The OP listed non-standard analysis as one of the tags. It is therefore not inappropriate to point out that, just as one can think of the derivative as a true ratio $\frac{dy}{dx}$ modulo an infinitesimal error (eliminated by applying the shadow), so also one can think of a single-variable integral as an infinite sum of infinitesimal terms of type $dx$ (again up to applying shadow). Double integrals can naturally be viewed as double (infinite) sums, where $dx\,dy$ is most decidedly an ordinary product. And of course this generalizes to multiple integrals as the OP suggested. If one is in Euclidean space, talking about differential forms is an unnecessary obfuscation.

Edit 1: For finite Riemann sums approxiating the double integral, it is obvious that the term $\Delta x \Delta y$ is a product; it seems nobody in his right mind would deny this. The difference is that one cannot deduce the value of the integral from a finite Riemann sum. On the other hand, with an infinite Riemann sum when $\Delta x$ is replaced by $dx$, etc., the value of the integral is deduced from the value of the Riemann sum by taking the shadow (see above). That's the advantage of having the richer syntax of the hyperreal approach.

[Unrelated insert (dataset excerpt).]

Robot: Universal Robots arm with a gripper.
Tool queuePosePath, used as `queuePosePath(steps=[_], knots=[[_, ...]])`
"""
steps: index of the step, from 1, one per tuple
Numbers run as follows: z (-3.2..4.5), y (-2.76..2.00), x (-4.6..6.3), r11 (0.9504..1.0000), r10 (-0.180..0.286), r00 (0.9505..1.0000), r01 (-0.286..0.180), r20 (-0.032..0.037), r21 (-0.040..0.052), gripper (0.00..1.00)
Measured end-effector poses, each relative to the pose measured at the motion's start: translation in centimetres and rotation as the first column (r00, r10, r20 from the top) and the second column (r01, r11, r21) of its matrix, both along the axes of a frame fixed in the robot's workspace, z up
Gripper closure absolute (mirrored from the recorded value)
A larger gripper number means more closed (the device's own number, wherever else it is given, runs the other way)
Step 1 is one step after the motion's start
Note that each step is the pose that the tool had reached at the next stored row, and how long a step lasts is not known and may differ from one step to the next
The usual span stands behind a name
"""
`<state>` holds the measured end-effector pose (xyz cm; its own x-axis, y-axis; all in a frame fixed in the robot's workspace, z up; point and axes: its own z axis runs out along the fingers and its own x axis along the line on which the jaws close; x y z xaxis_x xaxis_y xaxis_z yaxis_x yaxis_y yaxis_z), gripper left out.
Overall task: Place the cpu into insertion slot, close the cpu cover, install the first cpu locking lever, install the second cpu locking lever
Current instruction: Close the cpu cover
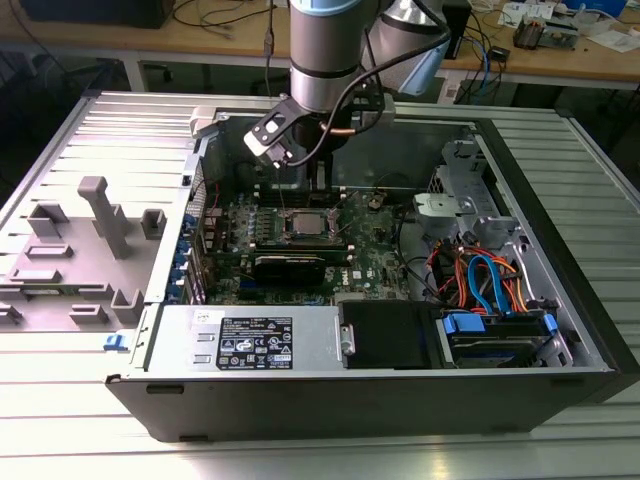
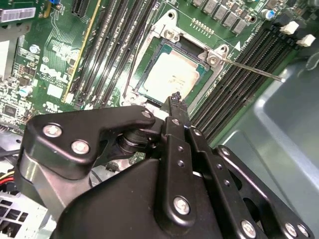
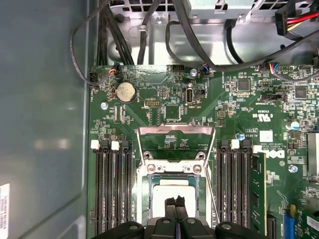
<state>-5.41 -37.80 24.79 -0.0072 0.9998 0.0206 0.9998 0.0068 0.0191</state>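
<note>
An open computer case (image 1: 350, 405) is laid on its side on the slatted bench (image 1: 60, 420), and the arm (image 1: 325, 50) is reached down into it from above. The green motherboard (image 3: 164, 107) is carried on the floor of the case. The socket is set near the board's middle, between two banks of memory slots (image 3: 112, 191).

The cpu (image 3: 174, 190) is seated flat in the socket, its pale metal top uncovered in both wrist views (image 2: 172, 77). The cpu cover (image 3: 177, 130) is swung up on its hinge at the socket edge nearer the coin battery (image 3: 125, 92), so the board is seen through its square window. In the second wrist view, a thin locking lever (image 2: 251, 68) is slanted away from one socket corner, above the memory slots, and is not latched.

The gripper (image 3: 175, 201) is held directly over the middle of the cpu with its two fingertips (image 3: 171, 201) pressed together and nothing between them. Whether they touch the metal top cannot be told. Grey plastic fixtures (image 1: 105, 215) are set on the bench outside the case, at the exterior view's left.
</note>
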Motion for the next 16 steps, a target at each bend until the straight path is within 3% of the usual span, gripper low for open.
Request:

Edit 2: the OP's question is in fact equivalent to a question about single-variable integrals, namely: does $f(x)dx$ denote multiplication of $f(x)$ by $dx$? Perhaps the right answer is that it denotes a memory of multiplication. Namely, the multiplication is still there at the level of the hyperfinite Riemann sum. To pass from this to the integral one applies the standard part function, after which we have only a "memory" left. Similarly, one can form the differential quotient Δy/Δx which is still a ratio, but one doesn't get the derivative until one applies the standard part function. Here also there is only a memory of a division left. The advantage of the hyperreal framework is that one has a direct procedure for passing from the ratio to the derivative which isn't the case in the traditional real-based framework where one must appeal to an indirect notion of an epsilon, delta limit.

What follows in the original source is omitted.